Main We first create a CancellationTokenSource. We access the Token from it (this is a CancellationToken).
Task.Run We create a Task and run it, specifying the cancellation token as the second argument. We also pass the token to DoSomething().
DoSomething This method receives a CancellationToken and on each iteration of its loop, it tests for IsCancellationRequested.
Tip When a task is canceled, we must manually return from it (or throw a TaskCancelledException).
C# program that uses CancellationToken
using System; using System.Threading; using System.Threading.Tasks; class Program { static void Main() { // Create CancellationTokenSource. var source = new CancellationTokenSource(); // ... Get Token from source. var token = source.Token; // Run the DoSomething method and pass it the CancellationToken. // ... Specify the CancellationToken in Task.Run. var task = Task.Run(() => DoSomething(token), token); // Wait a few moments. Thread.Sleep(500); // Cancel the task. // ... This affects the CancellationTokens in the source. Console.WriteLine("Main::Cancel"); source.Cancel(); // Wait more. Thread.Sleep(500); } static void DoSomething(CancellationToken token) { // Do something important. for (int i = 0; i < 100; i++) { // Wait a few moments. Thread.Sleep(100); // See if we are canceled from our CancellationTokenSource. if (token.IsCancellationRequested) { Console.WriteLine("Method1 canceled"); return; } Console.WriteLine($"Method1 running... {i}"); } } }
Method1 running... 0 Method1 running... 1 Method1 running... 2 Method1 running... 3 Main::Cancel Method1 canceled
Notes, cancellation. We can call Cancel() on the CancellationTokenSource from any method—even if the method being run as a task.
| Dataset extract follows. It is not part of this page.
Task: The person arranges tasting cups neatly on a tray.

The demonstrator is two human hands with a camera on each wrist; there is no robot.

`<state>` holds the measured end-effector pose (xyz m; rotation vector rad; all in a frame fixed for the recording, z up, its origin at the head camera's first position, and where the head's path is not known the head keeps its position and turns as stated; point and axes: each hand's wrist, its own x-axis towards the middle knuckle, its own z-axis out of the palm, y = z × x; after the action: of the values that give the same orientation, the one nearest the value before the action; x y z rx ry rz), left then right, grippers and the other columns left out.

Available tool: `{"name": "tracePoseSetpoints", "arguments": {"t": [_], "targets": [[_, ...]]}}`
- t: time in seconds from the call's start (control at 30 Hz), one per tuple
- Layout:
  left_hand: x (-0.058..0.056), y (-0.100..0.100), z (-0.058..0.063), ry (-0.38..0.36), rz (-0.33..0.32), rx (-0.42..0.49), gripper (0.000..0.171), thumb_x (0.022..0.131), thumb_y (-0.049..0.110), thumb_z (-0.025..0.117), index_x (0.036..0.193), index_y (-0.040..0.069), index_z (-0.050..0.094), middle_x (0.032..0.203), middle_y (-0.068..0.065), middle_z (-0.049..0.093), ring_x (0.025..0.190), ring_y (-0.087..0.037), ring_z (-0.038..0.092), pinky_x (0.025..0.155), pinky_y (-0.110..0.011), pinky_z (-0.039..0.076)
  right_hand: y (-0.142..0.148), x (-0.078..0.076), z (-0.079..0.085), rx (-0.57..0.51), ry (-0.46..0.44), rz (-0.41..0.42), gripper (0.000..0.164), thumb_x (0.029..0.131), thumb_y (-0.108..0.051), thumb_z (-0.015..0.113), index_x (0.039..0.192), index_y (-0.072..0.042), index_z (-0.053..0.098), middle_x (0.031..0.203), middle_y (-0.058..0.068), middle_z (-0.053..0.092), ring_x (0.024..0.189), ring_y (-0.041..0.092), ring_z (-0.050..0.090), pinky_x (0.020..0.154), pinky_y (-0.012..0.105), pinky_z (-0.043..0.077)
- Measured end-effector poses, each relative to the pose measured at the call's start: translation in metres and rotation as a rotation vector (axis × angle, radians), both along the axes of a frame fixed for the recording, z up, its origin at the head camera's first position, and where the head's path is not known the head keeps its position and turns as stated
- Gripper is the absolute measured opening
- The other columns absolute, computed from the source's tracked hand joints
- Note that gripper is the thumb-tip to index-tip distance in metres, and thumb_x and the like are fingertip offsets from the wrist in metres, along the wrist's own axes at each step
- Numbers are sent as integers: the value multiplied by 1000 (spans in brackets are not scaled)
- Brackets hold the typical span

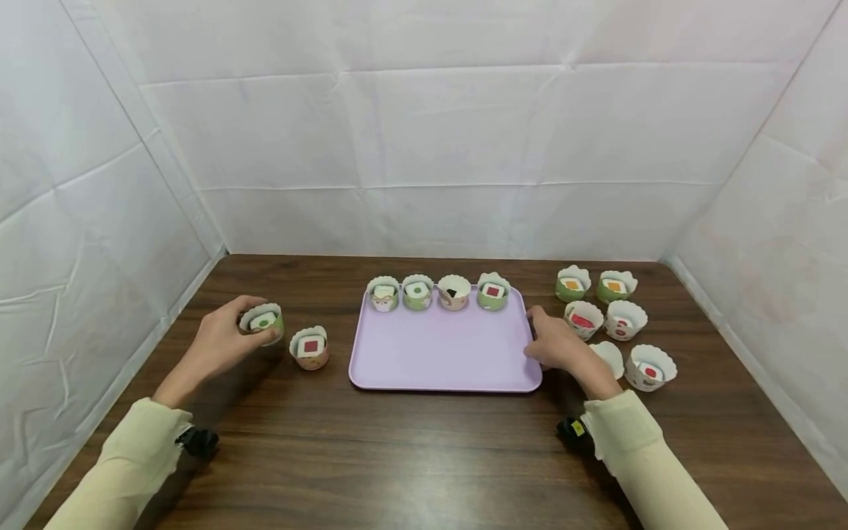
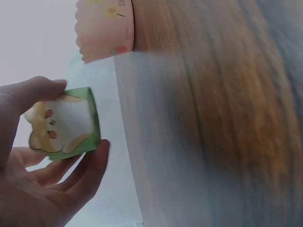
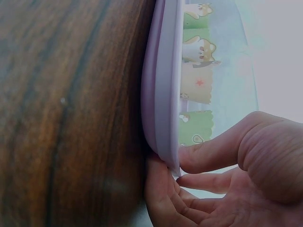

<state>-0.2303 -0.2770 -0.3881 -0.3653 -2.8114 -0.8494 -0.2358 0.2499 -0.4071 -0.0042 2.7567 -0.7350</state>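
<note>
Head view: left hand (image 1: 221, 337) holds green cup (image 1: 279, 324), right hand (image 1: 558, 343) grips tray (image 1: 437, 353).

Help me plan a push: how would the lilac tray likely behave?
The lilac tray will probably stay stiff, given its smooth moulded-looking rim. Broad and low, it seems likelier to slide than tip. The four paper cups standing along its far edge might shift or topple if it is jerked.
</note>
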Motion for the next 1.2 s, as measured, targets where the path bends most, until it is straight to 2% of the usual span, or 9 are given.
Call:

In the above example, we call Cancel() in Main.
Windows programs. Suppose we have a method we want to call, and we want to use its result in a control in a Windows Forms or WPF program.
ContinueWith We can call a method with ContinueWith that uses thread-safe logic (InvokeRequired, BeginInvoke) if needed.
So The final step in a chain of methods started by Task.Run sets a property on a Windows program control.
Note Thanks to Paul Bright for the idea of using ContinueWith to set a UI control value.
A summary. With Task, and its static method Task.Run, we can start a Task. ContinueWith allows us to build a sequence of methods—which we can wait to terminate with the Wait() method.